Note. There's no need to manually add or configure anything in the web interface after installing the agent. When the agent is started, the metrics and the metadata are automatically reported to the Amplify backend, and visualized in the web interface.
When a system or an NGINX instance is removed from the infrastructure for whatever reason, and is no longer reporting (and therefore no longer necessary), you should manually delete it in the web interface. The "Remove object" button can be found in the metadata viewer popup — see User Interface below.

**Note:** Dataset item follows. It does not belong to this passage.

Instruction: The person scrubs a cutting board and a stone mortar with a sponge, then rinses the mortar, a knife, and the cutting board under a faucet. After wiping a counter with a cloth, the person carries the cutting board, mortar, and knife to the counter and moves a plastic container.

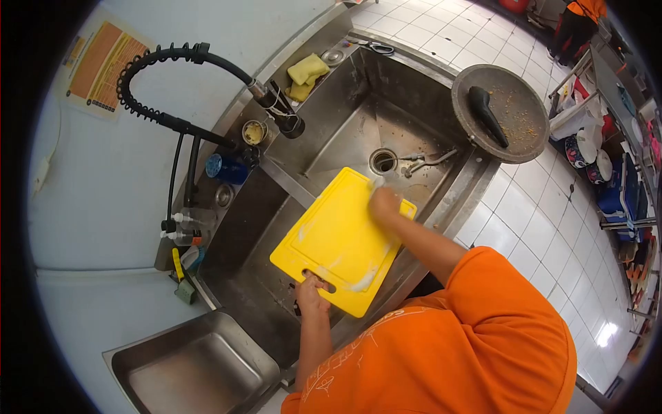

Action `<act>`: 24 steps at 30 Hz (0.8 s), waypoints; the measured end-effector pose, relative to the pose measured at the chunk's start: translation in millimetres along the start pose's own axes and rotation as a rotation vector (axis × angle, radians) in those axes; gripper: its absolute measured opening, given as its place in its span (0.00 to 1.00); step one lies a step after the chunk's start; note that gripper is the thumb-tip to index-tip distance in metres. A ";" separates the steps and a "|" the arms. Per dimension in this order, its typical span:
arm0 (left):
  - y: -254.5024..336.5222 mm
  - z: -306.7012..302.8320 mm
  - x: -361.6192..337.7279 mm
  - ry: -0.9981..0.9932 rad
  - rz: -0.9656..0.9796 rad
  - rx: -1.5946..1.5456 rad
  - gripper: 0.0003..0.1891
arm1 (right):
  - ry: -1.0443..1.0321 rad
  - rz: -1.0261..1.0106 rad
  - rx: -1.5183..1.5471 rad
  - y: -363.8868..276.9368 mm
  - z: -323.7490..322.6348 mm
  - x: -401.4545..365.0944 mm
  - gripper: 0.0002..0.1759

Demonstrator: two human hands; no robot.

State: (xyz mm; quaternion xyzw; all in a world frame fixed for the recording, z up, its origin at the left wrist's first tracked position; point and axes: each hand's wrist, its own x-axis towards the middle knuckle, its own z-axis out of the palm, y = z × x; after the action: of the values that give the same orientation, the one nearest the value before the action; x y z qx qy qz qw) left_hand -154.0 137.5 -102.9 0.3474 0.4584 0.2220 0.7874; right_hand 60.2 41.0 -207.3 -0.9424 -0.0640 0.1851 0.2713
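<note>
Cutting board (338, 241) in steel sink (414, 96)

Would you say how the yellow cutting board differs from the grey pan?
The yellow cutting board is rectangular; the grey pan is round. The board leans in the sink, gripped by the left hand, the right hand on its far end; the pan sits untouched on the rim. The board bears suds, the pan crumbs.
</note>
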 end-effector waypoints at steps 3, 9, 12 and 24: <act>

Metadata and Metrics Collection

NGINX Amplify Agent collects the following types of data:
  • NGINX metrics. The agent collects a lot of NGINX related metrics from stub_status, the NGINX Plus status API, the NGINX log files, and from the NGINX process state.
  • System metrics. These are various key metrics describing the system, e.g. CPU usage, memory usage, network traffic, etc.
  • PHP-FPM metrics. The agent can obtain metrics from the PHP-FPM pool status, if it detects a running PHP-FPM master process.
  • MySQL metrics. The agent can obtain metrics from the MySQL global status set of variables.
  • NGINX metadata. This is what describes your NGINX instances, and it includes package data, build information, the path to the binary, build configuration options, etc. NGINX metadata also includes the NGINX configuration elements.
  • System metadata. This is the basic information about the OS environment where the agent runs. This could be the hostname, uptime, OS flavor, and other data.
The agent will mostly use Python's psutil() to collect the metrics, but occasionally it may also invoke certain system utilities like ps(1).
While the agent is running on the host, it collects metrics at regular 20 second intervals. Metrics then get downsampled and sent to the Amplify backend once a minute.
Metadata is also reported every minute. Changes in the metadata can be examined through the Amplify web interface.
NGINX config updates are reported only when a configuration change is detected.
If the agent is not able to reach the Amplify backend to send the accumulated metrics, it will continue to collect metrics, and will send them over to Amplify as soon as connectivity is re-established. The maximum amount of data that could be buffered by the agent is about 2 hour's worth.

Detecting and Monitoring NGINX Instances

NGINX Amplify Agent is capable of detecting several types of NGINX instances:
  • Installed from a repository package
  • Built and installed manually
A separate instance of NGINX as seen by the agent would be the following:
  • A unique master process and its workers, started with an absolute path to a distinct NGINX binary
  • A master process running with a default config path, or with a custom path set in the command-line parameters
Note. The agent will try to detect and monitor all unique NGINX instances currently running on a host. Separate sets of metrics and metadata are collected for each unique NGINX instance.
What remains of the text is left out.